§ **Brief**:
Extract each line of the data and write it out again exactly.

——

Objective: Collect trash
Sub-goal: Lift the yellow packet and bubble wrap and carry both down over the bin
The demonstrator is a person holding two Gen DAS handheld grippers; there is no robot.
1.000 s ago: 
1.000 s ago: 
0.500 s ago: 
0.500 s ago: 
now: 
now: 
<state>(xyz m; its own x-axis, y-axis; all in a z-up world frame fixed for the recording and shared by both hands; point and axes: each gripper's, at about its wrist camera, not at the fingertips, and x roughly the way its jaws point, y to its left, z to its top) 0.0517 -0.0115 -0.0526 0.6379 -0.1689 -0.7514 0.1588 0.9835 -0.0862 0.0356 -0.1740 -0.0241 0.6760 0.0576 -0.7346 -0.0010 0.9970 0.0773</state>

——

§ **Solution**:
Objective: Collect trash
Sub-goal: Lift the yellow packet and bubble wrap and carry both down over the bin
The demonstrator is a person holding two Gen DAS handheld grippers; there is no robot.
1.000 s ago: 
1.000 s ago: 
0.500 s ago: 
0.500 s ago: 
now: 
now: 
<state>(xyz m; its own x-axis, y-axis; all in a z-up world frame fixed for the recording and shared by both hands; point and axes: each gripper's, at about its wrist camera, not at the fingertips, and x roughly the way its jaws point, y to its left, z to its top) 0.0517 -0.0115 -0.0526 0.6379 -0.1689 -0.7514 0.1588 0.9835 -0.0862 0.0356 -0.1740 -0.0241 0.6760 0.0576 -0.7346 -0.0010 0.9970 0.0773</state>

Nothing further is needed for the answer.